I am trying to use empty credentials for anonymous access. How to I set a variable to empty credentials. I am trying to use PSCredential.Empty Property


Solution

Santiago Squarzon has provided the solution:

[pscredential]::Empty

is the PowerShell equivalent of C#'s PSCredential.Empty, i.e. access to the static Empty property of the System.Management.Automation.PSCredential type.


PowerShell's syntax for accessing .NET types and their - instance or static - member:

  • In order to refer to a .NET type by its literal name in PowerShell, you must specify it as a type literal, which is the type name enclosed in [...]
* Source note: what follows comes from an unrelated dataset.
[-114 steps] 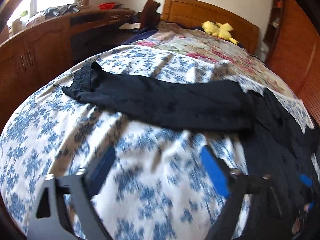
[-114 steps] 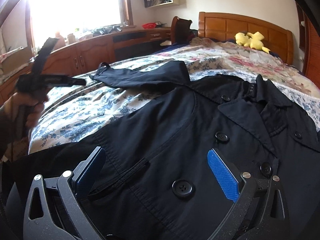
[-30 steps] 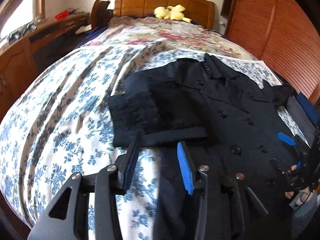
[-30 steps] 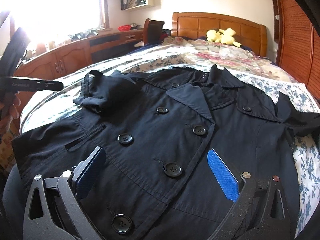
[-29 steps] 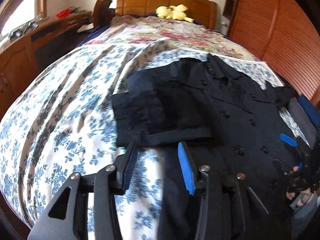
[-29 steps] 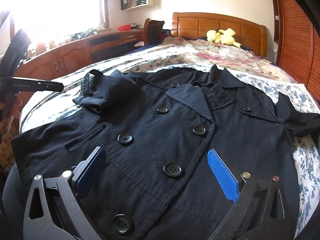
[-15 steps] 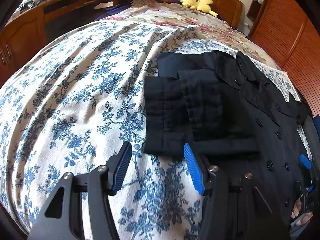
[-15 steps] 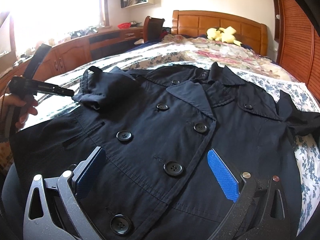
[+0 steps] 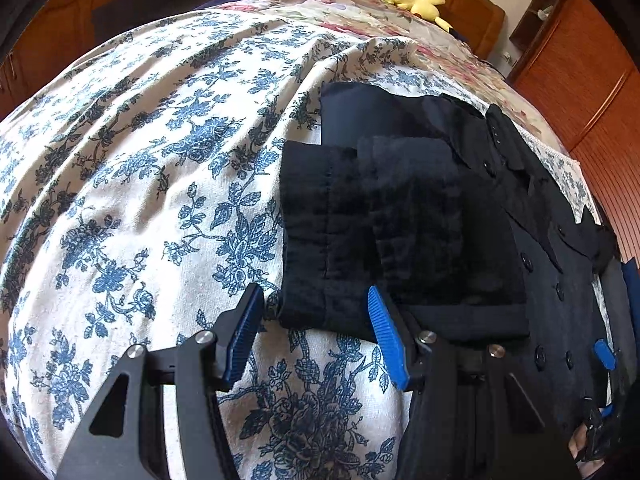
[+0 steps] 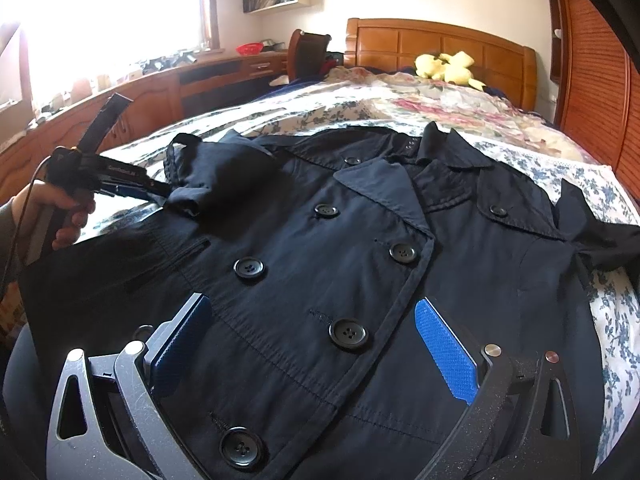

    • [pscredential] works as-is, even in the absence of a
      using namespace System.Management.Automation statement, because it happens to be a type accelerator, i.e. a frequently used type that you can access by a short, unqualified name (which can, but needn't be the same name as that of the type it references; e.g., [xml] is short for System.Xml.XmlDocument).

    • Generally, you either need a using namespace statement if you want to use the unqualified name only, or you need to use the namespace-qualified type name; e.g., [System.Management.Automation.PSCredential] or - given that the System. component is optional - [Management.Automation.PSCredential]

    • For a complete discussion of PowerShell's type literals, see this answer.

  • While instance members of .NET types are accessed with . (member-access operator), just like in C#, accessing static members requires a different operator: ::, the static member-access operator.

    • A distinct operator is necessary, because type literals are objects themselves, namely instances of System.Reflection.TypeInfo, so that using . accesses the latter's instance properties; e.g. [pscredential].FullName returns the type's namespace-qualified name.

Also note that, in keeping with PowerShell's general case-insensitive nature, neither type literals nor member names need be specified case-exactly.